E-mail: klaus.bung@tudo.co.uk

Klaus Bung:
Sleepers Wake

1: The Last Supper

31 December 1999. Michael is not in love with the millennium and, indeed, had started a "Keep the Millennium out" campaign, not a popular enterprise, but he had his supporters, and there they stood, a thin red line of heroes with the motto "Ave, Anne, morituri te salutant", preferring to die with honour rather than to live in shame. Sad to say the millennium was unstoppable, and Michael could not altogether escape shame.

He spent the last afternoon of the year in the delightful company of the Countess of O (Viscondessa do P, Baronesa da Q), with a long walk along the river Douro towards the Ribeira, the ancient quarter of Porto. They sat on the deck of a boat restaurant sipping little cups of strong coffee, watched a seagull eating a fish on a jetty, saw the venerable names of Sandeman, Burmester, Cockburn (no, we do not say "cock"), Offley, Dow, Croft and Ferreirinha across the river and felt secure in this ancient untroubled world, watched the sun sink for the last time into the Atlantic, observed the slowly changing colours in the sky and their reflections on the water, the half-hourly ferry going to the little fishing village south of the river.

They saw, as the Countess pointed out, how in Portugal all strata of society manage to live cheek by jowl, the high-fashion shop, the rare-books shop and the goldsmith mingling with the iron-monger, the fish-monger and the green-grocer, the fishermen squatters living inside and outside their cargo-containers on the river bank, unmolested by the authorities and unconcerned with promenaders wending their way across their territory, next to expensive villas and high-rise flats with unaffordable rents -- the lawyer's stately home, floodlit, with its private footpath to the Domus Justitiae half a mile away, overlooking it all.

They were content in this orderly and yet homely world. The streets were oddly silent, eerie almost: no cars, no boisterous pedestrians: were people sleeping now in order to be awake at the great moment? There was no sign that anything special was about to happen. The millennium was approaching on tiptoe.

At 7.30 they felt cold and hungry, the Countess selected a cosy family-owned and -run restaurant with four or five small dining rooms. They could stay till 9.30, when staff and owners would go to their own millennium celebrations.

They were the first couple to occupy their table in the first-floor dining room. Next to their table for two, a long table for thirteen had been laid. A middle aged woman with the face of a schoolmarm and round spectacles on a pointed nose steppled in. She had a large print of Leonardo's famous painting, to which the caption AMOR DAVINCIT OMNIA had been added. She pinned it up above the table, giving the setting a sacramental air. She, obviously the organiser or hostess, rearranged the large table fastidiously, laid a little present, carefully wrapped, on each plate, so homely, so worthy, prudent, so well-thought-out. "How lovingly she is preparing for her guests!" Michael thought, "a picture of the petty bourgeoisie of Portugal". Michael, the bachelor, would never have managed that.

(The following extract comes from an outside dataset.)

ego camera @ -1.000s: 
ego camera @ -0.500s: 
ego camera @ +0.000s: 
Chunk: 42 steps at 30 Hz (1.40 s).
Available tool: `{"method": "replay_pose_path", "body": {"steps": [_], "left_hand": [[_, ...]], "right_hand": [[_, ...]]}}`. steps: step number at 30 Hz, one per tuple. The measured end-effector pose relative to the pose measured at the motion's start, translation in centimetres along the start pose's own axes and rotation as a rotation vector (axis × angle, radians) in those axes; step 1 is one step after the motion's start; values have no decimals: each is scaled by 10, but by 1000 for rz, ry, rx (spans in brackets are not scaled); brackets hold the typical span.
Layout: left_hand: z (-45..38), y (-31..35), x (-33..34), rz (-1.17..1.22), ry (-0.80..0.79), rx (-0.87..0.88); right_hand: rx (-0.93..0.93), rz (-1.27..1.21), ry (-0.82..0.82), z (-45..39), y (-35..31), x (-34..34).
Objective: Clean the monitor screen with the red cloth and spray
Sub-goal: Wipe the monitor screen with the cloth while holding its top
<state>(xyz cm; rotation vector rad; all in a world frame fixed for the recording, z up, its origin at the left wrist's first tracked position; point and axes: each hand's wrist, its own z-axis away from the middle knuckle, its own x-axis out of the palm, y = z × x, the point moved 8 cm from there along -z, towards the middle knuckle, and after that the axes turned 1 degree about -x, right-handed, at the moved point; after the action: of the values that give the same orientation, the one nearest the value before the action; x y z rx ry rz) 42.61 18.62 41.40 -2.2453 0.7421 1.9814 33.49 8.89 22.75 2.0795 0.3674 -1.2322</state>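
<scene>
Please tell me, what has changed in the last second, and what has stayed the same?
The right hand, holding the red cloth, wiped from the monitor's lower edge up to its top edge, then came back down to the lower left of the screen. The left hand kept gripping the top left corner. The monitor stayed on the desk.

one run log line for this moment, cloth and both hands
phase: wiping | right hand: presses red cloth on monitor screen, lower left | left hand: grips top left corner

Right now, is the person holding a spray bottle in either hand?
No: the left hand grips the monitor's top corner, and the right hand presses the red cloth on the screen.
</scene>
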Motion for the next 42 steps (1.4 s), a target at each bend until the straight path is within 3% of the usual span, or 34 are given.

The other tables in their small dining room had by now been occupied: a group of young Frenchmen and women, a large Portuguese family with a sweet, innocent-looking 10-year-old boy, two Italian intellectuals, and a dignified man with greying hair and a mastery of English and French and his stunning young African girlfriend, who spoke English.

Gradually the guests of the table next to theirs, the Leonardo table, arrived, all eleven of them women, from 20 to 55, all dressed up to the nines, all of them had done the best they could, yet their skirts were somewhat too short, their blouses too tight, their hair fiercely dyed, their make-up had been laid on with a trowel. They embraced one another with loud shrieks of joy and filled the whole room with their overwhelming uninhibited presence. "You know what they are?", whispered the Countess, "Hollow women!"

"Hollow women?"

"Working girls!"

The Countess, not without embarrassment at having to spend New Year's Eve in such company, notwithstanding Portugal's famed mutual tolerance among races, classes, professions and views, explained that the language of their neighbours, while not breaking the rules of taboo, was getting close to the threshold of the vulgar, was not very elegant, the very opposite of what is "done" in aristocratic circles. Their little table seemed like an appendix to the loud Leonardo party, a little Kuwait beside a bubbling Iraq, ready to be swallowed up.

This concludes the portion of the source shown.